Log mode on a GoPro gives your footage more room to breathe in post — wider dynamic range, more recoverable shadows and highlights. On snow, where blown-out whites are the #1 footage killer, that extra range can save an entire run. Here’s what it actually does and how to use it.

What Log Mode Does (in Plain English)
Log is a flat, low-contrast picture profile. The camera records a wider range of light information by not committing to a final look in-camera. Your footage will look gray and lifeless straight off the card — that’s correct. You apply a color grade in post to bring it to life, and because more data was captured, you have far more control over the final result.
Why Snow Footage Needs It
Snow reflects sunlight at extreme intensity. Standard modes try to auto-expose and clip the highlights, leaving you with white blobs where the texture of the snow should be. Log mode preserves those highlights so the snow looks like actual snow — with depth, texture, and shadow — instead of a blown-out white mess. It also handles the dark shadows under trees and in halfpipes far better than any standard profile.
How to Enable It in 30 Seconds
On the Hero 13: tap the exposure icon → Color → select GP-Log. That’s it. Dial your ISO max to 800 and let the camera work. You’ll want to watch your histogram if your camera shows one — keep highlights just below the right edge. Log clips look wrong on the monitor but grade right in post.
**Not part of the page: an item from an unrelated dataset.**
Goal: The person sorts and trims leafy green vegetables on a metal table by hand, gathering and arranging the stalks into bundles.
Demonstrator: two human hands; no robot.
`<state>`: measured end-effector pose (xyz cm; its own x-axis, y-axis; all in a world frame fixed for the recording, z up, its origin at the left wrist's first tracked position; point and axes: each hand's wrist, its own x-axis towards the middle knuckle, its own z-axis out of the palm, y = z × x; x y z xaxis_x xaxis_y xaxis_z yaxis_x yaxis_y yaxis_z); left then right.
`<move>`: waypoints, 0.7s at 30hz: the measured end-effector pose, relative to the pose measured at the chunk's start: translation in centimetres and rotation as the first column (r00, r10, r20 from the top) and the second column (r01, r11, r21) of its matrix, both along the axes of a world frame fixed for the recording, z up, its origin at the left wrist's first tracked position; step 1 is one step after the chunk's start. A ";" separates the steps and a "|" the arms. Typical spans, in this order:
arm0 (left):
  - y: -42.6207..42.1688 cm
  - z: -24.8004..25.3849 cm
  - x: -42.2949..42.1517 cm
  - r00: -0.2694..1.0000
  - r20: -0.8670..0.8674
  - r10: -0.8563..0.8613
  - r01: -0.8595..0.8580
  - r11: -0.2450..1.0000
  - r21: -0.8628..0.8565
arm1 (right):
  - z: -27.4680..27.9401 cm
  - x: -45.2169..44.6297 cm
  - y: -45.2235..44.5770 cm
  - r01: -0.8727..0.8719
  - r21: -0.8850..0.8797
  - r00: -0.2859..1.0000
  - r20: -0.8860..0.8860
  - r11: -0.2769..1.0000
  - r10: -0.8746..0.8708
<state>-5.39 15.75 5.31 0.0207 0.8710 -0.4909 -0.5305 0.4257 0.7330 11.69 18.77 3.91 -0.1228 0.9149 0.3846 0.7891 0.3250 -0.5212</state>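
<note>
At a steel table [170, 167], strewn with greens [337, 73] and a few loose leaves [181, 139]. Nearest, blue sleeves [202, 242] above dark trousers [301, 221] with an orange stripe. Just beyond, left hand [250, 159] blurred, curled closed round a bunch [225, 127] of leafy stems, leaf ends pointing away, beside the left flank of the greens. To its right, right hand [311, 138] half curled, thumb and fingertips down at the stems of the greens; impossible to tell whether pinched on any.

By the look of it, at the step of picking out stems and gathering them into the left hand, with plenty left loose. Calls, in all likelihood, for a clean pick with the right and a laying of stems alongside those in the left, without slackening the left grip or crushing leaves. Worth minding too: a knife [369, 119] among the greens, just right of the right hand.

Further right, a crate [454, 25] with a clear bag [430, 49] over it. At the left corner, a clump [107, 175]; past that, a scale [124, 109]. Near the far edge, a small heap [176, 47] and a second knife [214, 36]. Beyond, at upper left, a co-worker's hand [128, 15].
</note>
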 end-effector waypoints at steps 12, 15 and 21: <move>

ND Filters: Required Pairing
Log mode requires proper exposure to work. Without an best ND filters for GoPro on a sunny snow day, you’ll overexpose the log profile and lose the highlights you were trying to save. Pair GP-Log with an ND16 on a standard ski day, ND32 on a bright bluebird. Correct shutter speed (2x your GoPro frame rates and resolutions for ski edits) is mandatory — don’t skip this step.

Grade It in DaVinci Resolve
Download GoPro’s free GP-Log LUT from gopro.com/update. Drop it onto your log clip in DaVinci Resolve’s Color page as a 3D LUT node. From there, push your shadows, pull highlights, and add contrast until it looks cinematic. DaVinci Resolve Free handles this pipeline with no paid license needed — it’s the right tool, and it’s free. Log mode plus Resolve is the cheapest upgrade you can make to your ski footage.
If you’re comparing cameras with log support, the Insta360 Ace Pro 2 shoots its own log profile that works in the same DaVinci Resolve pipeline — worth considering if you’re still in the research phase before committing to a camera body.